ABOUT THIS TASK —
Restating the data word for word is all that is required.

(Records contained in a dataset)
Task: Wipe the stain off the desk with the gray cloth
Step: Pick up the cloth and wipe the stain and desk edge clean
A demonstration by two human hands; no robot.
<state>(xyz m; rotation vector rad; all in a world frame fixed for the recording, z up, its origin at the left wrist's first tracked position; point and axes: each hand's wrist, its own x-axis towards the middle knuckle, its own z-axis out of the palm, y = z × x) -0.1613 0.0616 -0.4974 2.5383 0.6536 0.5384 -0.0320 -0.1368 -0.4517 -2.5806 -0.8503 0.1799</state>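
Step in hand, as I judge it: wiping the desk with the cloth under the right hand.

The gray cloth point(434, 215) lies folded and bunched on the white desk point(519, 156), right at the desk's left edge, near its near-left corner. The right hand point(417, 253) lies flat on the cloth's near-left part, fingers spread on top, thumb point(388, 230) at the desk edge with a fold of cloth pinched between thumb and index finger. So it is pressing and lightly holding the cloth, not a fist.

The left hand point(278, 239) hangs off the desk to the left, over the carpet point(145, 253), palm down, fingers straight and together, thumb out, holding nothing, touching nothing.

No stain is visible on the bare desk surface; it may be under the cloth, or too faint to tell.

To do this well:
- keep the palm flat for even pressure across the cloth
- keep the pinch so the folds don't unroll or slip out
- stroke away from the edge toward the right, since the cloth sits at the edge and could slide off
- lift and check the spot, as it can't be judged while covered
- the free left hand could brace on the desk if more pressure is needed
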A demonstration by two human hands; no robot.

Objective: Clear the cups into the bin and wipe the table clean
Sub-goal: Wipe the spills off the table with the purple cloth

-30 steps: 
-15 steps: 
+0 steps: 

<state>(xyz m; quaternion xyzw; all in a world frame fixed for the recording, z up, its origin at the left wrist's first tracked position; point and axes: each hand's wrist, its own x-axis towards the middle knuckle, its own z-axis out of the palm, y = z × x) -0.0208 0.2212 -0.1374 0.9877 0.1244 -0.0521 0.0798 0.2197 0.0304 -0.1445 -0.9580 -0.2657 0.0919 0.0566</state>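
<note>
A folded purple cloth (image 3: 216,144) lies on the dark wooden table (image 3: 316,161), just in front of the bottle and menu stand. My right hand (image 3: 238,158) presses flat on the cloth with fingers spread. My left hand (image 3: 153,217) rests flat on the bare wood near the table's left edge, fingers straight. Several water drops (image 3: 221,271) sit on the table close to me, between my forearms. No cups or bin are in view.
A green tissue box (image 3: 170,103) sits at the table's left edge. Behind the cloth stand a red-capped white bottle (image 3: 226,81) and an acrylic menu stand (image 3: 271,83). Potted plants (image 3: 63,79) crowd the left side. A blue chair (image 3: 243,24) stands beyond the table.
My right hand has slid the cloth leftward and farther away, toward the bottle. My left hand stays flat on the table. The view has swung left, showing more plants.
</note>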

RESULT —
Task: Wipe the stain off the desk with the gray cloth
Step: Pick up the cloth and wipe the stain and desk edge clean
A demonstration by two human hands; no robot.
<state>(xyz m; rotation vector rad; all in a world frame fixed for the recording, z up, its origin at the left wrist's first tracked position; point and axes: each hand's wrist, its own x-axis towards the middle knuckle, its own z-axis out of the palm, y = z × x) -0.1613 0.0616 -0.4974 2.5383 0.6536 0.5384 -0.0320 -0.1368 -0.4517 -2.5806 -0.8503 0.1799</state>
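Step in hand, as I judge it: wiping the desk with the cloth under the right hand.

The gray cloth point(434, 215) lies folded and bunched on the white desk point(519, 156), right at the desk's left edge, near its near-left corner. The right hand point(417, 253) lies flat on the cloth's near-left part, fingers spread on top, thumb point(388, 230) at the desk edge with a fold of cloth pinched between thumb and index finger. So it is pressing and lightly holding the cloth, not a fist.

The left hand point(278, 239) hangs off the desk to the left, over the carpet point(145, 253), palm down, fingers straight and together, thumb out, holding nothing, touching nothing.

No stain is visible on the bare desk surface; it may be under the cloth, or too faint to tell.

To do this well:
- keep the palm flat for even pressure across the cloth
- keep the pinch so the folds don't unroll or slip out
- stroke away from the edge toward the right, since the cloth sits at the edge and could slide off
- lift and check the spot, as it can't be judged while covered
- the free left hand could brace on the desk if more pressure is needed
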A demonstration by two human hands; no robot.

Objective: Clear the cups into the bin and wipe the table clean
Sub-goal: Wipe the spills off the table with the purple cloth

-30 steps: 
-15 steps: 
+0 steps: 

<state>(xyz m; quaternion xyzw; all in a world frame fixed for the recording, z up, its origin at the left wrist's first tracked position; point and axes: each hand's wrist, its own x-axis towards the middle knuckle, its own z-axis out of the palm, y = z × x) -0.0208 0.2212 -0.1374 0.9877 0.1244 -0.0521 0.0798 0.2197 0.0304 -0.1445 -0.9580 -0.2657 0.0919 0.0566</state>
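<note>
A folded purple cloth (image 3: 216,144) lies on the dark wooden table (image 3: 316,161), just in front of the bottle and menu stand. My right hand (image 3: 238,158) presses flat on the cloth with fingers spread. My left hand (image 3: 153,217) rests flat on the bare wood near the table's left edge, fingers straight. Several water drops (image 3: 221,271) sit on the table close to me, between my forearms. No cups or bin are in view.
A green tissue box (image 3: 170,103) sits at the table's left edge. Behind the cloth stand a red-capped white bottle (image 3: 226,81) and an acrylic menu stand (image 3: 271,83). Potted plants (image 3: 63,79) crowd the left side. A blue chair (image 3: 243,24) stands beyond the table.
My right hand has slid the cloth leftward and farther away, toward the bottle. My left hand stays flat on the table. The view has swung left, showing more plants.
</note>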

There is no more to this output.